[Opening Data section section]

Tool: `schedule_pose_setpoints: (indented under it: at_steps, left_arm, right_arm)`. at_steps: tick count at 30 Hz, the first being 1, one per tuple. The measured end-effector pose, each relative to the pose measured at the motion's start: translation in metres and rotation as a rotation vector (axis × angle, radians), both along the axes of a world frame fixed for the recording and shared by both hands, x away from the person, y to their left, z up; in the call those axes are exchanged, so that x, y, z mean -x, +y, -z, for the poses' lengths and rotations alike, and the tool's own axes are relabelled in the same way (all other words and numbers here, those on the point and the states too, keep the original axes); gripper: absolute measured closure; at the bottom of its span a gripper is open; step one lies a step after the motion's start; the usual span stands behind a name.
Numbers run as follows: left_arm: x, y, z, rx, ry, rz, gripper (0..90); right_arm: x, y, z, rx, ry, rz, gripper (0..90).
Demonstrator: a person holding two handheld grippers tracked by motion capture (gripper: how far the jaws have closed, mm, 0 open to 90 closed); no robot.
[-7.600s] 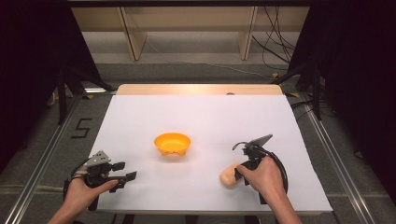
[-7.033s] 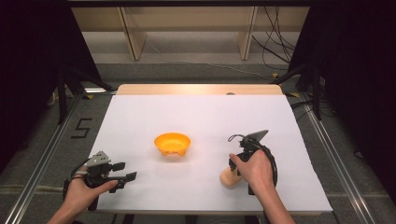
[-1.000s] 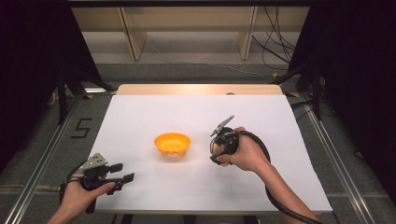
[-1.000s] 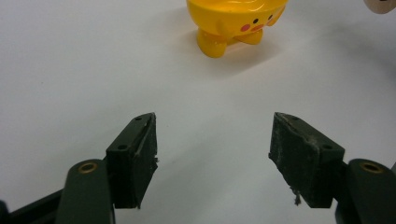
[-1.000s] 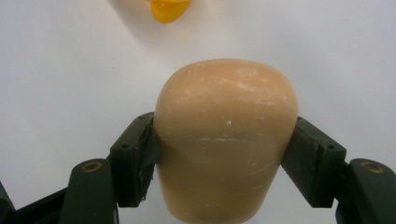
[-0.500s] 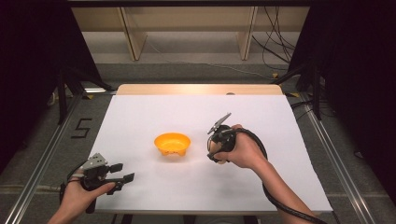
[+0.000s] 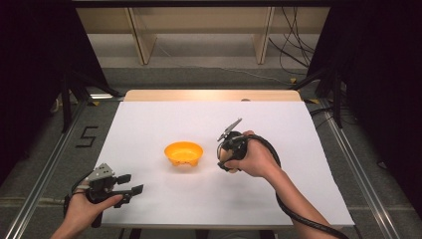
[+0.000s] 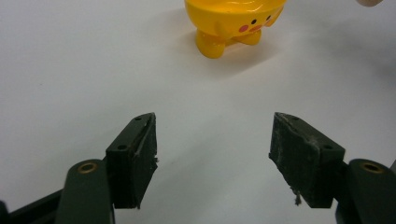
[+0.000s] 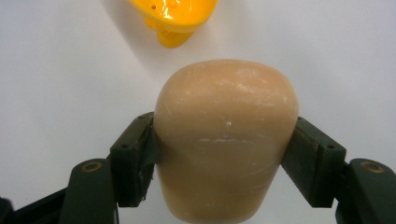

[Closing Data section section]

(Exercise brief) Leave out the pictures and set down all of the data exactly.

(Exercise output)
Tool: `schedule_pose_setpoints: (indented under it: at_steps, left_arm, right_arm)`. at_steps: tick count at 30 Hz, the first being 1, one per tuple. The measured end-effector pose, each relative to the pose measured at the motion's start: translation in metres and rotation as a rotation vector (axis × angle, radians), both along the axes of a world frame fixed for the recording and shared by both hands, x away from the person, y to their left, z up; in the call those axes are exchanged, so that x, y, z mean -x, +y, -z, for the poses' lengths and rotations alike, and the tool's own axes are relabelled in the same way (all other words and numbers here, those on the point and the states too, keep the original axes); gripper: absolute measured closure; at the bottom of its span a gripper is open; step one lies a step after the motion's start; the usual span stands behind a name.
Numbers run as follows: left_arm: x, y, z, rx, ry, rz, gripper (0..90); right_arm: x, y, z, rx, ry, rz, gripper (0..90).
Demonstrator: a person holding two handheld grippers tracked by motion capture (gripper: how far the jaws have closed, mm, 0 open to 90 closed); no robot.
[-7.600s] 
[-7.033s] 
[-1.000s] 
[-1.000s] 
[-1.000s] 
[-0.500s] 
[+0.000s] 
[+0.000s] 
[+0.000s] 

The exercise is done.